I think it's fine to defer this issue. Currently none of the built-in targets make use of the min-atomic-width
attribute. This was only added in #38579 to support the out-of-tree OR1K target, and even then it should be possible to implement an emulation for those in compiler-builtins. In any case, this doesn't block stabilization as you mentioned at the end.
Ok we've discussed this in a recent @rust-lang/libs triage, and the conclusion was that the proposal to stabilize all these types as-is is probably the way to go. The stabilization would be coupled with documentation updates indicating that these aren't as portable as, say, Add for u8
, but they're available on most platforms. Additionally it was concluded that stabilizing smaller-size atomics for platforms that only have larger-size atomics was fine to do.

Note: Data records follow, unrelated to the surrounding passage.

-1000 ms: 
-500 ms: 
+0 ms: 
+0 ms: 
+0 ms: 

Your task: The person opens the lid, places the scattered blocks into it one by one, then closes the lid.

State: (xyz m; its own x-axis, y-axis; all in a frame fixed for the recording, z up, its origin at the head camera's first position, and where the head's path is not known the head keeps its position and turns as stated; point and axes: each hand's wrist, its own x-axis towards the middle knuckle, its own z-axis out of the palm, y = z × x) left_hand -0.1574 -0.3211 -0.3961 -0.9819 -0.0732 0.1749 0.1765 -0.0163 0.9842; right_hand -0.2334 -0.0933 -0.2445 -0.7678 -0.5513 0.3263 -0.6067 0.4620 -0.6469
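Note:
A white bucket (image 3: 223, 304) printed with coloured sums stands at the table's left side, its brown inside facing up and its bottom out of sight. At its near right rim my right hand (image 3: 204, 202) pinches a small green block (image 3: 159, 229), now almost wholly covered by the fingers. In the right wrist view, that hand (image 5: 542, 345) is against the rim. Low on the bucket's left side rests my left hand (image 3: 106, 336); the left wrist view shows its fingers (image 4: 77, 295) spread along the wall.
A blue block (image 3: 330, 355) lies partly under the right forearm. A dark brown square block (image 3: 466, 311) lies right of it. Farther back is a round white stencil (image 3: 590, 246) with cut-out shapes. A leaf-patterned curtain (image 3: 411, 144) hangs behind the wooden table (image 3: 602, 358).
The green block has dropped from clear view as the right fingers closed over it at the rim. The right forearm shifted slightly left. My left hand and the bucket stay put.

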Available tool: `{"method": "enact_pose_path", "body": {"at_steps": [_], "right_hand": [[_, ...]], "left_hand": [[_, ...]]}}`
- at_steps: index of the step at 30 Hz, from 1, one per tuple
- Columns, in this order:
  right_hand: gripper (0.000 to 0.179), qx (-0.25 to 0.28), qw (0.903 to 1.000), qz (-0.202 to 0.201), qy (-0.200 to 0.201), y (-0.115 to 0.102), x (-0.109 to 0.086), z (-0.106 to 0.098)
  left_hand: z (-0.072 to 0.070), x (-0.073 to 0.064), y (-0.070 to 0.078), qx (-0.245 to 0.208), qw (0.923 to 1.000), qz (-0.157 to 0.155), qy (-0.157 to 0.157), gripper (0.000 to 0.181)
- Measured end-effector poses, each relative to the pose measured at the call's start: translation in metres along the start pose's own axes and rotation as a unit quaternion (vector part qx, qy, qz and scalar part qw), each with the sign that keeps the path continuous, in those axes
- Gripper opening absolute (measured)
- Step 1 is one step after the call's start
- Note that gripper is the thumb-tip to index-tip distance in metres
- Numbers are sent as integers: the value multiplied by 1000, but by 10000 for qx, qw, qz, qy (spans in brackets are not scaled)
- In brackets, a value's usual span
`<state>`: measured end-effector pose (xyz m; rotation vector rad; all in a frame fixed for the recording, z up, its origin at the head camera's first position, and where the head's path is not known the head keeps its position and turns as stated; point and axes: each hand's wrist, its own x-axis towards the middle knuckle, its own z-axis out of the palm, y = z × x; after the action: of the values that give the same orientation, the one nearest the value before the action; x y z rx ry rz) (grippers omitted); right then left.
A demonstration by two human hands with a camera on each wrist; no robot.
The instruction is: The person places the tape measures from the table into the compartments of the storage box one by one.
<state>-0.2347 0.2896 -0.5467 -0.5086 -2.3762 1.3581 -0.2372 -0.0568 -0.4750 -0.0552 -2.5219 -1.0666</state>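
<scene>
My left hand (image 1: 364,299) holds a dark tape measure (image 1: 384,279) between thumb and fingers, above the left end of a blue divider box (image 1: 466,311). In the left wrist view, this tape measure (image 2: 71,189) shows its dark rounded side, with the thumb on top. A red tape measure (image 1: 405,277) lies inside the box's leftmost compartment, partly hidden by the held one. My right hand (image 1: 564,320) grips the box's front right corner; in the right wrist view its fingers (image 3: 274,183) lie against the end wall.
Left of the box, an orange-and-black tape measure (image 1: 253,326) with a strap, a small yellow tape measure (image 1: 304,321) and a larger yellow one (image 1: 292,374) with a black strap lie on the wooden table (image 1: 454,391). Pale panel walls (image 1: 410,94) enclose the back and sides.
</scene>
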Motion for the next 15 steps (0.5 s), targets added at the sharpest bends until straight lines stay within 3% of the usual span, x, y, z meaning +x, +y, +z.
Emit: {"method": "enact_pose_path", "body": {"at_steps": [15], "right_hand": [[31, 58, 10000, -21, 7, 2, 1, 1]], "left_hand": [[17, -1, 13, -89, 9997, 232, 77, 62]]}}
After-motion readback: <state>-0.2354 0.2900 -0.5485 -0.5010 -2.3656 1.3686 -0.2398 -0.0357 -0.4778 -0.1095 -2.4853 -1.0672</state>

I believe this is generally the trend of this thread anyway, so I'm going to open a dedicated thread and FCP this for stable
Ok for those following along here, I've opened a formal proposal for stabilization at https://github.com/rust-lang/rust/issues/56753, feedback of course is always welcome!
smaller-size atomics for platforms that only have larger-size atomics
Just to be sure, the encodings of smaller-sized atomics in terms of larger-sized atomics happens by LLVM, as part of LLVM lowering to machine-specific IR or so? I maintain that doing this at the level of Rust, MIR or LLVM IR is illegal because of potential out-of-bounds accesses, and we shouldn't do it.
@RalfJung correct, that's what convinced me personally that we can't do this on crates.io, which means if we want it at all we need it in the standard library (via LLVM intrinsics). I think we want it, so I'm convinced to put it into libstd :)
@RalfJung This lowering is done either within LLVM, or through a function in compiler_builtins.
The latter is currently only used on armv5te-unknown-linux-gnu at the moment, and uses this code. It could be argued that this is UB since intrinsics::atomic_load_unordered
could be used to read out-of-bounds data, however this is guaranteed not to fault because it doesn't cross a page boundary.
@alexcrichton makes sense!
@Amanieu
It could be argued that this is UB
And the argument would be correct :)
is guaranteed not to fault because it doesn't cross a page boundary.
And as in the last N cases we have had this argument (and as I am sure you are aware, but not everybody else might be), that doesn't change anything about this being UB when we are talking about code written in Rust, MIR or LLVM IR. ;) (I am beginning to feel sorry for being so annoying about this, but LLVM is way too smart and getting smarter every day, so I am actively worried that such arguments will blow in our face some day.)
Is this a pattern supported/intended by LLVM? Is there advise from the LLVM devs for how to do this?
Is there any chance of LLVM ever inlining those compiler-builtins functions? Actually even having them in the same translation unit could be enough to cause problems, because LLVM could infer attributes on the functions to propagate information about what they do out to use sites.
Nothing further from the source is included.